- Location of Troy Township in Fountain County
- Coordinates: 40°09′25″N 87°21′00″W﻿ / ﻿40.15694°N 87.35000°W
- Country: United States
- State: Indiana
- County: Fountain

Government
- • Type: Indiana township

Area
- • Total: 44.44 sq mi (115.1 km^{2})
- • Land: 43.86 sq mi (113.6 km^{2})
- • Water: 0.58 sq mi (1.5 km^{2})
- Elevation: 650 ft (198 m)

Population (2020)
- • Total: 3,735
- • Density: 85.16/sq mi (32.88/km^{2})
- FIPS code: 18-76616
- GNIS feature ID: 453902

= Troy Township, Fountain County, Indiana =

Troy Township is one of eleven townships in Fountain County, Indiana. As of the 2020 census, its population was 3,735 and it contained 1,674 housing units.

Historical population
| Census | Pop. | Note | %± |
| 1890 | 2,968 |  | — |
| 1900 | 3,366 |  | 13.4% |
| 1910 | 3,050 |  | −9.4% |
| 1920 | 2,785 |  | −8.7% |
| 1930 | 2,817 |  | 1.1% |
| 1940 | 2,876 |  | 2.1% |
| 1950 | 2,927 |  | 1.8% |
| 1960 | 3,449 |  | 17.8% |
| 1970 | 3,458 |  | 0.3% |
| 1980 | 4,019 |  | 16.2% |
| 1990 | 3,840 |  | −4.5% |
| 2000 | 3,801 |  | −1.0% |
| 2010 | 3,711 |  | −2.4% |
| 2020 | 3,735 |  | 0.6% |
Source: US Decennial Census

==Geography==
Troy Township lies along the western side of Fountain County; the Wabash River defines the western borders of both. According to the 2010 census, the township has a total area of 44.44 sqmi, of which 43.86 sqmi (or 98.69%) is land and 0.58 sqmi (or 1.31%) is water.

Map of Troy Township

Troy Township contains the Fountain County seat of Covington, in the western part of the county near the river. At one time, the unincorporated community of Layton existed in the southeast part of the township along the present route of U.S. Route 136.

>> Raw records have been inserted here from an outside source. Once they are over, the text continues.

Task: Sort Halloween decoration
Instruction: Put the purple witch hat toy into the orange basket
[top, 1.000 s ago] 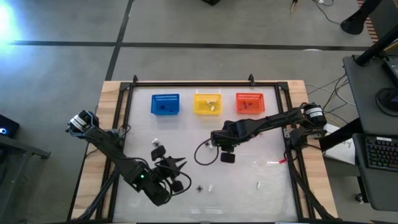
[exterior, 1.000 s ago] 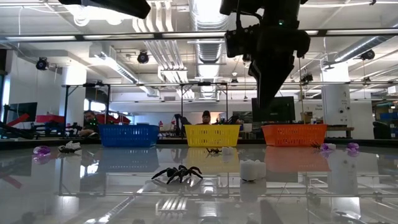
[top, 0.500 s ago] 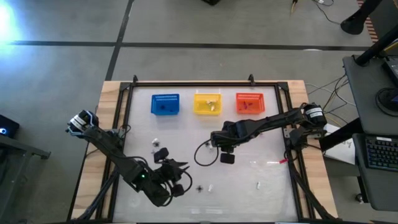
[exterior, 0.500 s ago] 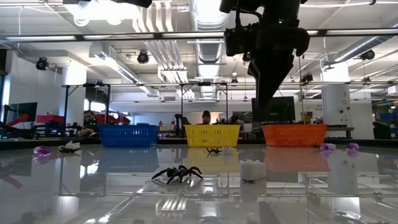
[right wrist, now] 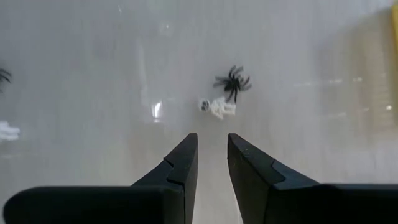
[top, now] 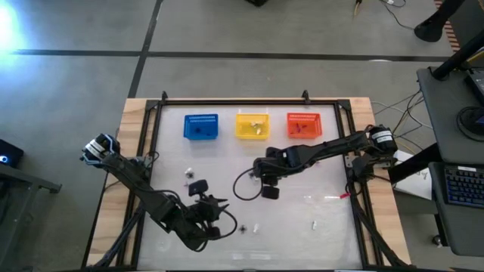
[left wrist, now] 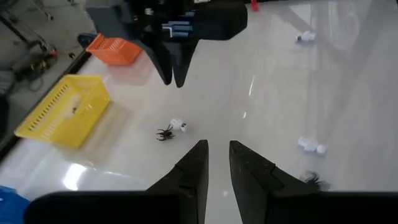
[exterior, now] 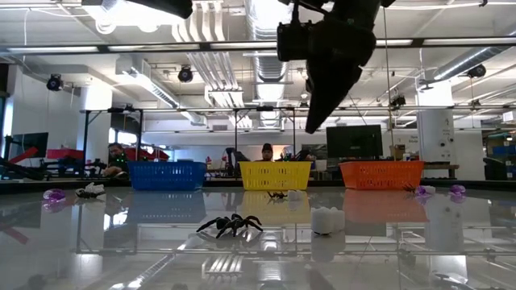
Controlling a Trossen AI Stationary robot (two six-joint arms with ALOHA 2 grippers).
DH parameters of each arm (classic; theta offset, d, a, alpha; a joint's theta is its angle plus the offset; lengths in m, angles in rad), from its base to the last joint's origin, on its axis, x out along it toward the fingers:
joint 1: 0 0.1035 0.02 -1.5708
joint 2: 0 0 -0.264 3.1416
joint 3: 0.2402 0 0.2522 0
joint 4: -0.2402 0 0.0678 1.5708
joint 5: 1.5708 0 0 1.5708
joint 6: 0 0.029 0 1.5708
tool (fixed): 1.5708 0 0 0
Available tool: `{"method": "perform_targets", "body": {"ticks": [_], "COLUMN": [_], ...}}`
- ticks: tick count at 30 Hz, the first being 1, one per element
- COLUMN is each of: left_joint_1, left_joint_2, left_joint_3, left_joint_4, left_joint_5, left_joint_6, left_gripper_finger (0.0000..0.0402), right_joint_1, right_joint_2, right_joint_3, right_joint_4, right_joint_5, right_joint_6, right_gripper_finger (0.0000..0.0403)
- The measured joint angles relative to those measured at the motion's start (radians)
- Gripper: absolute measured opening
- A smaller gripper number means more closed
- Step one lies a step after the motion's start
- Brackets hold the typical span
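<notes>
Trinkets lie scattered on the glossy white desk (top: 333, 215): a leggy black spider (right wrist: 232, 81) touching a knobbly whitish piece (right wrist: 217, 106). Right tool (right wrist: 208, 155) hovers above them, left tool (left wrist: 217, 163) nearby, both tapered pairs nearly pressed together, pinching nothing.

high view: contents of the blue plastic basket (top: 200, 125), yellow plastic basket (top: 252, 125) and orange plastic basket (top: 303, 125) are showing only as specks, too small to identify. the small black spider trinket (top: 243, 228) and small whitish trinket (top: 256, 227) near the front edge are reading as mere dots.

low view: the right arm is running off the top edge, gripper tip not resolving against the ceiling. the tiny purple trinkets (exterior: 54, 194) at far left are blurring with their reflections.

left wrist view: the yellow basket's interior is staying unclear; the orange basket is being partly cut by the dark right gripper (left wrist: 173, 78).
</notes>
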Motion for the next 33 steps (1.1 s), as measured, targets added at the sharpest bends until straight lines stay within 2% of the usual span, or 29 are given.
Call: {"method": "perform_targets", "body": {"ticks": [7,11,13,16,19,24,29,33], "left_joint_1": [0.006,0.009,0.017,0.037,0.055,0.073,0.07,0.07], "left_joint_2": [0.0,0.0,0.0,0.0,-0.003,-0.021,-0.055,-0.09], "left_joint_3": [-0.001,0.008,0.01,0.035,0.091,0.178,0.185,0.165], "left_joint_4": [-0.031,-0.034,-0.051,-0.096,-0.211,-0.456,-0.619,-0.742], "left_joint_5": [0.0,-0.001,-0.001,-0.002,-0.003,-0.003,0.0,0.002], "left_joint_6": [0.027,0.02,0.018,-0.045,-0.103,-0.186,-0.252,-0.32], "left_gripper_finger": [0.0048,0.0048,0.0048,0.0048,0.0048,0.0048,0.0048,0.0048], "right_joint_1": [0.002,0.002,0.002,0.002,0.002,0.009,0.029,0.062], "right_joint_2": [0.0,0.0,0.0,0.0,0.0,0.0,0.0,0.0], "right_joint_3": [0.002,0.005,0.005,0.005,0.005,0.003,0.002,0.002], "right_joint_4": [0.064,0.062,0.064,0.066,0.069,0.068,0.061,-0.032], "right_joint_5": [-0.016,-0.102,-0.112,-0.107,-0.091,0.019,0.037,0.054], "right_joint_6": [0.055,0.085,0.102,0.182,0.325,0.561,0.715,0.821], "right_gripper_finger": [0.0067,0.0064,0.0065,0.0072,0.0083,0.0111,0.0144,0.016]}}
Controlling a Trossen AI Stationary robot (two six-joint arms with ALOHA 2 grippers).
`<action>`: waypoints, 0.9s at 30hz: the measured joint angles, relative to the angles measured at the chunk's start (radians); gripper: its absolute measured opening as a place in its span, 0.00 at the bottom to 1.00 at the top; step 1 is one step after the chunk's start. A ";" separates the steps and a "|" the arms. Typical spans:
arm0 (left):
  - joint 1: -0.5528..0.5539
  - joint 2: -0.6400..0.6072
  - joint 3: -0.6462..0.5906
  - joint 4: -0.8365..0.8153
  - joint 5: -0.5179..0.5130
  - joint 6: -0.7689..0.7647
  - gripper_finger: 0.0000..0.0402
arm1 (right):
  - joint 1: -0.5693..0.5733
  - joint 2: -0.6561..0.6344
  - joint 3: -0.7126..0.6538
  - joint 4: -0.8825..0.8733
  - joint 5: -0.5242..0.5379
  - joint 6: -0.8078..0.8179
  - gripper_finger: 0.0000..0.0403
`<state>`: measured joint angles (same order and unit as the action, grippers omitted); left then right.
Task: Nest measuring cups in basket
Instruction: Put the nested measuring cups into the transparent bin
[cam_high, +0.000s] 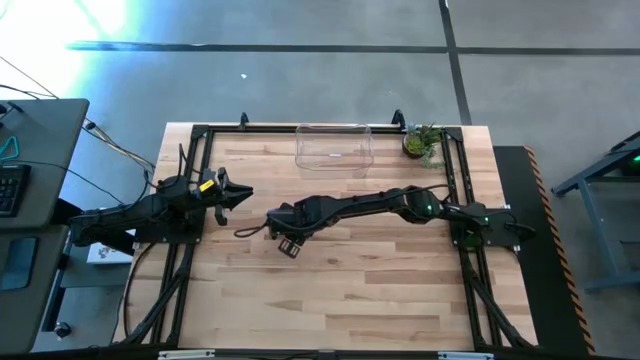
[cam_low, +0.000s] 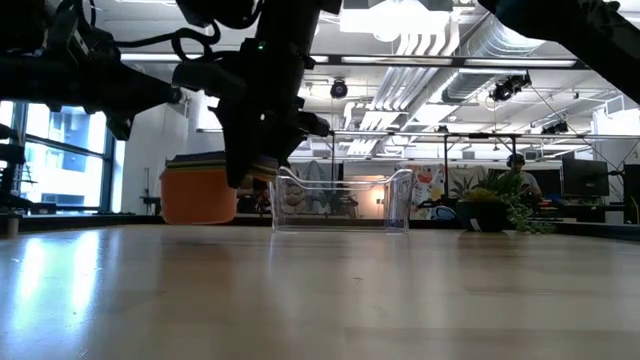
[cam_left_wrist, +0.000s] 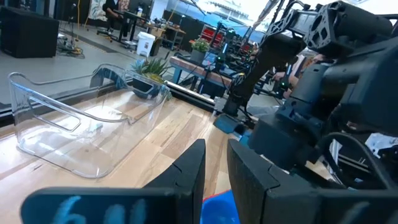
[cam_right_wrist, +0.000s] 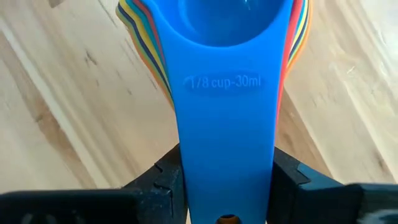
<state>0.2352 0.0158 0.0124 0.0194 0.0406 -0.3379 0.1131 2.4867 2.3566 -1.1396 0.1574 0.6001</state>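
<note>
The measuring cups are nested in one stack, with the blue cup (cam_right_wrist: 233, 25) marked 1/8 cup on top and orange, red and yellow rims around it. In the low view the orange outer cup (cam_low: 200, 192) hangs just above the table. My right gripper (cam_right_wrist: 227, 186) is shut on the stack's handles at mid-table (cam_high: 283, 228), where the arm hides the stack from the high view. My left gripper (cam_high: 243, 194) is shut to a narrow gap, left of the right gripper. A blue patch (cam_left_wrist: 219, 208) shows low between its fingers; I cannot tell what it is. The clear basket (cam_high: 335, 148) stands at the far edge. My right gripper pinches the stacked handles' two long edges (cam_right_wrist: 186, 168) between its two fingers, near the handles' free end. The fingers come from the table's right, slanting down, and lie along the handles. The stack is lifted clear of the table, its bowls reaching out beyond the fingertips.
A small potted plant (cam_high: 422, 142) stands right of the basket at the far edge. A black frame (cam_high: 200, 135) borders the wooden table. A desk with a keyboard (cam_high: 12, 185) stands off the table's left. The room behind holds desks and a person (cam_low: 515, 175).
</note>
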 joint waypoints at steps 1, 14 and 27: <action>0.000 0.000 0.000 0.000 0.000 0.000 0.14 | -0.001 -0.002 0.000 -0.001 -0.001 0.005 0.31; 0.000 0.000 0.000 0.000 0.000 0.000 0.14 | -0.056 -0.106 0.000 -0.111 0.056 -0.010 0.31; 0.000 0.000 0.000 0.001 0.000 0.000 0.14 | -0.168 -0.187 0.000 -0.199 0.079 -0.126 0.31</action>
<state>0.2352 0.0154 0.0120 0.0199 0.0405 -0.3378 -0.0545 2.2997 2.3565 -1.3390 0.2359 0.4743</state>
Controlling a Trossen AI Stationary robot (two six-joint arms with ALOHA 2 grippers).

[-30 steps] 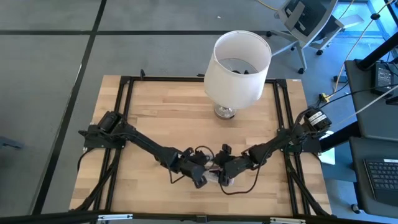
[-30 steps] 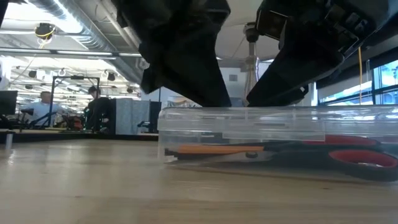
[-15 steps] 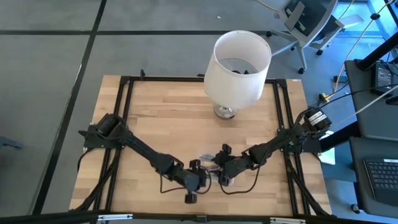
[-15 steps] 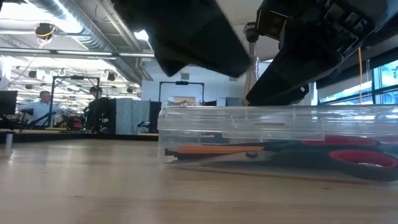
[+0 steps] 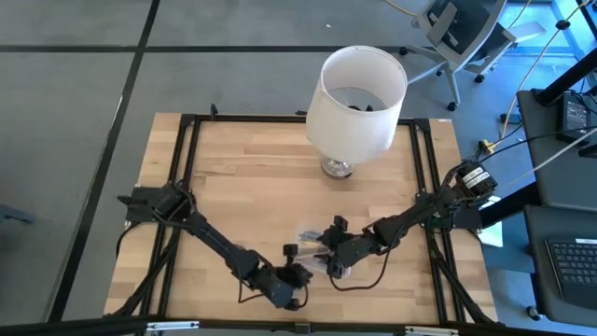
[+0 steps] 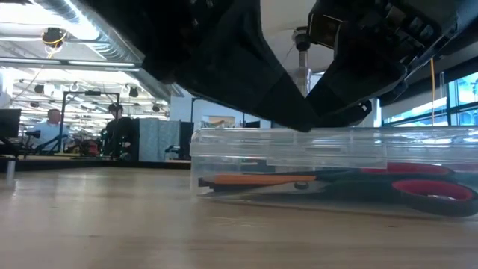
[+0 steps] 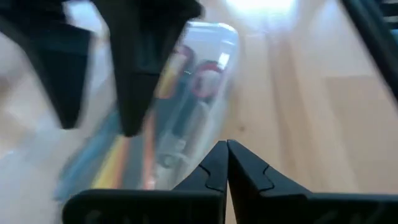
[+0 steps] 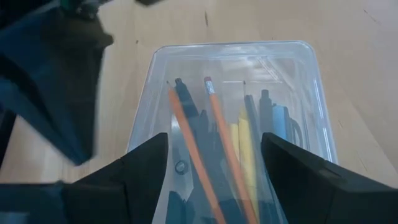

Interstate 74 passes through the southern part of the township. U.S. Route 136 lies to the north of I-74 for most of its route; it passes through Covington, but east of Layton, I-74 crosses to its north side.

===Cemeteries===
The township contains the four cemeteries of Bend, Mount Hope, Prescott Grove and Sand Hill.